Out & About …

… on the North York Moors, or wherever I happen to be.

Stump Cross

Winter on the high moors are mostly bleak, a brown heather carpet covered by a grey quilt but when the sun does shine it can be exhilarating. Not the place where medieval travellers would have ventured unnecessarily. However, even today to cycle from Danby following the River Esk to its mouth at Whitby, the obvious route, is tortuous. It is far easier to gain some height by climbing up Danby Beacon and use the landrover track to the hamlet of Stonegate. This follows a medieval route called Stonegate passing Stump Cross, an old moorland wayside marker near to the junction where another medieval route, Leavergate, heads to the fishing port of Staithes. The modern reincarnations of both routes, the landrover track, a Byway Open to all Traffic, and the Public Bridleway, seem to have drifted slightly from their medieval equivalents.
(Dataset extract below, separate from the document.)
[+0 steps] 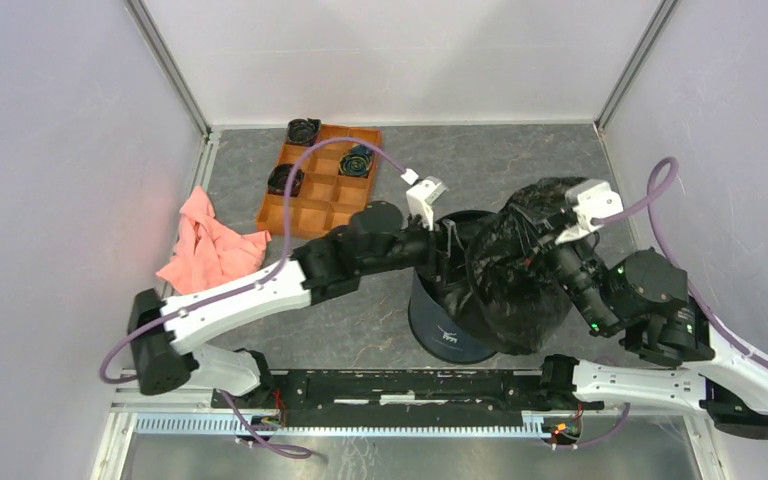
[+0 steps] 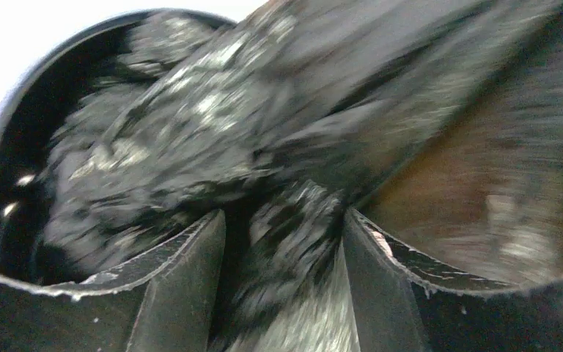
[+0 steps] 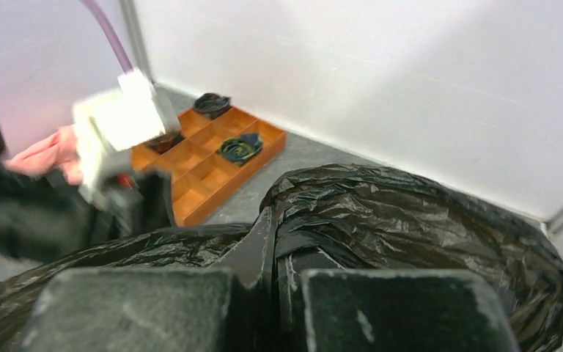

Not unusual for even today unmade moorland paths are notoriously founderous, deviating when they become impassible such as across boggy and rutted ground. In ages past, it was considered an entitlement that travellers could side step around such obstructions. Stump Cross is about 30m from the modern junction, overlooked and neglected by walkers and cyclists. It is obviously not complete and has been broken at some time, perhaps an origin for its name. What remains of the cross is a short stub sitting in a socket in a base with a cradle of three large stones lying prone.